THE PROBLEM: Copy exactly every line below, from the first through the one that contains "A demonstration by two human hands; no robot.", and skip all pictures.

COLLECTED DATA:
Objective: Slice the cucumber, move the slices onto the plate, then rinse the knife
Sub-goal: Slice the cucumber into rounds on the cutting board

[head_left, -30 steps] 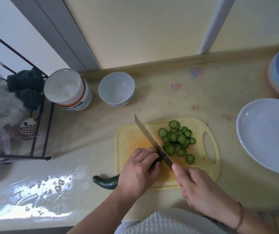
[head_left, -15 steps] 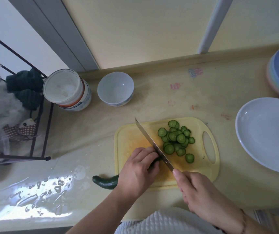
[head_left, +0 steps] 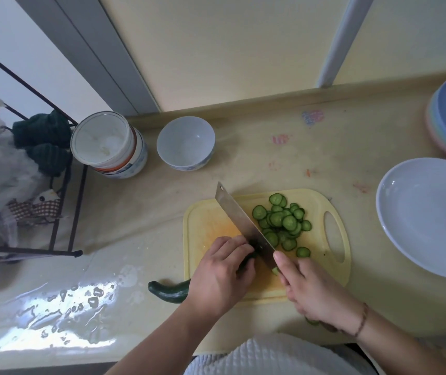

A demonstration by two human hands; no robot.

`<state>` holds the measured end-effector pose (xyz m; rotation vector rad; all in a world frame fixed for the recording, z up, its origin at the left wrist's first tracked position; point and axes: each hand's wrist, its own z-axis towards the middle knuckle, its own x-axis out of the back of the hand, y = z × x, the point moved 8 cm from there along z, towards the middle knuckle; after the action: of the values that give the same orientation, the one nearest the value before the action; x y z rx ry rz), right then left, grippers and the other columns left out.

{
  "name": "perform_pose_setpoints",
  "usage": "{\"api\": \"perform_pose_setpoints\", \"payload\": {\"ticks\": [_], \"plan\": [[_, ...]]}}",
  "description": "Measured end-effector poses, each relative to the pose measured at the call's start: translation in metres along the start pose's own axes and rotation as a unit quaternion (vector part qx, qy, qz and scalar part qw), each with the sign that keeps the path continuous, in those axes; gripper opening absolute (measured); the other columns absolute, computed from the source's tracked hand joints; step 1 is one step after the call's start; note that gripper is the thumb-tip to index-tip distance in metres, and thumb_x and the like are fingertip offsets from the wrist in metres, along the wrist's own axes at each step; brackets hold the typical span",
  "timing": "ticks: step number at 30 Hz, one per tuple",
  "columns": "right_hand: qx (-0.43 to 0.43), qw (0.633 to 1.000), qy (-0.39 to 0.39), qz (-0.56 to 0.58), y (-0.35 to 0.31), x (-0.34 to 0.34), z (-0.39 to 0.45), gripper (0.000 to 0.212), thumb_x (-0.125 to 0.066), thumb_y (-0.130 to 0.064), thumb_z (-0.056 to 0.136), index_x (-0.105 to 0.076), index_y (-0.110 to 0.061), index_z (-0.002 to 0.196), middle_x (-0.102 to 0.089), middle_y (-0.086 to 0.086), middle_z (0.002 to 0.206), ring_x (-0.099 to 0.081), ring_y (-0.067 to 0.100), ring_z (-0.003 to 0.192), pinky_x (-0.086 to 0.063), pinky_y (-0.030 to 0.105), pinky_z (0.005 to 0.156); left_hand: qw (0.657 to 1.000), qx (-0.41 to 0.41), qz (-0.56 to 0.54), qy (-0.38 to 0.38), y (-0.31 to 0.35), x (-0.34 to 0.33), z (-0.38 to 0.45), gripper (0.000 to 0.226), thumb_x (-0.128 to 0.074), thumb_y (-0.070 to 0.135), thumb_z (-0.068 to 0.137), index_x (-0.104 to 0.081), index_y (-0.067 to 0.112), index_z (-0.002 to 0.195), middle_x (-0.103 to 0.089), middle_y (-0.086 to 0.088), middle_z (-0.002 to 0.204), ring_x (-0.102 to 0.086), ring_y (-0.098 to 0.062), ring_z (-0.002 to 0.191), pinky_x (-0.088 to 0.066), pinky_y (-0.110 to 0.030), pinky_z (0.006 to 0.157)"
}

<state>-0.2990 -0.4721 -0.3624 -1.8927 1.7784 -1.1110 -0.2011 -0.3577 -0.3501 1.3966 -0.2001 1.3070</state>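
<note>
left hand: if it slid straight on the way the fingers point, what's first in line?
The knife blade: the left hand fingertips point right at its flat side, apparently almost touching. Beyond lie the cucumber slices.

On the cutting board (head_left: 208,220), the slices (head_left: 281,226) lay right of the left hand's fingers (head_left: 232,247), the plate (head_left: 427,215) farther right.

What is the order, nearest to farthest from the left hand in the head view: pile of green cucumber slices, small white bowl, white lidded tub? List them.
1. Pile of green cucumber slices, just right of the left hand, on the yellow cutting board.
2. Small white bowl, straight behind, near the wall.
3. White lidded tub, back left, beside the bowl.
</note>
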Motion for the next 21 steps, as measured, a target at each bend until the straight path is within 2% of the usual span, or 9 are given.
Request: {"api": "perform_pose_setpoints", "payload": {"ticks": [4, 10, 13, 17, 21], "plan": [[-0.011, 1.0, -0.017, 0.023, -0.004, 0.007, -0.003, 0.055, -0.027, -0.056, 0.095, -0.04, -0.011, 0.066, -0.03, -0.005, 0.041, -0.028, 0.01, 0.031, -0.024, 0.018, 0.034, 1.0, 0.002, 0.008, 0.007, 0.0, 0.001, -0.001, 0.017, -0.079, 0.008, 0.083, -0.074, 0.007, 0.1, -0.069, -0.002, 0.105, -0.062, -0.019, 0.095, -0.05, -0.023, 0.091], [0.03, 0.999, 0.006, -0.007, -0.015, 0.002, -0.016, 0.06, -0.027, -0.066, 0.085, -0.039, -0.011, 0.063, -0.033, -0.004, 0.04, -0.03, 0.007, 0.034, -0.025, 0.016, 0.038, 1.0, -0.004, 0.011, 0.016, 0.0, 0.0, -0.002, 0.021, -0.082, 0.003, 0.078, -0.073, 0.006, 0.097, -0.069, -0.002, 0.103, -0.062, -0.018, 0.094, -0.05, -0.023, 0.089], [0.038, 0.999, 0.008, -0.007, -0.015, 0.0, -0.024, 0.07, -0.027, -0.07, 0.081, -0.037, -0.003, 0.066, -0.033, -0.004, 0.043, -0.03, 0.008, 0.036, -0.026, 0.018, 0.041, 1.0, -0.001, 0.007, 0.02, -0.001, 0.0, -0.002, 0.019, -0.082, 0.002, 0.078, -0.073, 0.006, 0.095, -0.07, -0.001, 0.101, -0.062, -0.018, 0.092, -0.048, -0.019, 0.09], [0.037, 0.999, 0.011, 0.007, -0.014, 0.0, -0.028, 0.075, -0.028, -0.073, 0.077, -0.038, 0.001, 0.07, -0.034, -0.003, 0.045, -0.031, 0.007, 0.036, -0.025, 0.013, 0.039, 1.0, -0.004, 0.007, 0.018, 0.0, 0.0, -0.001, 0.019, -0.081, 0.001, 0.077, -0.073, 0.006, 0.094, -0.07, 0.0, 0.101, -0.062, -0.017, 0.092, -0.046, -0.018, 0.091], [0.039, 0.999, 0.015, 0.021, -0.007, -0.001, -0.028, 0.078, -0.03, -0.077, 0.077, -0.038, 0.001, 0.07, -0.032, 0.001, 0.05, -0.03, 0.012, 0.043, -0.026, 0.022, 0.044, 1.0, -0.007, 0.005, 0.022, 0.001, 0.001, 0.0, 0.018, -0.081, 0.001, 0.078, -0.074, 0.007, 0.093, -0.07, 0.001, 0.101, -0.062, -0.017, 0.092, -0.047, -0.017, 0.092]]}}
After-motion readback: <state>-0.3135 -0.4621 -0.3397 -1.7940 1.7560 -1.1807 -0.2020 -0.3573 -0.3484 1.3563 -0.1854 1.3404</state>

FINISHED EXERCISE:
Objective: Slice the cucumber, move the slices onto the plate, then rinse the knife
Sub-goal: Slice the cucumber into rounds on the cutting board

[head_left, -30 steps] 
[head_left, -15 steps] 
[head_left, +0 steps] 

A demonstration by two human hands; no robot.

That completes the output for this exercise.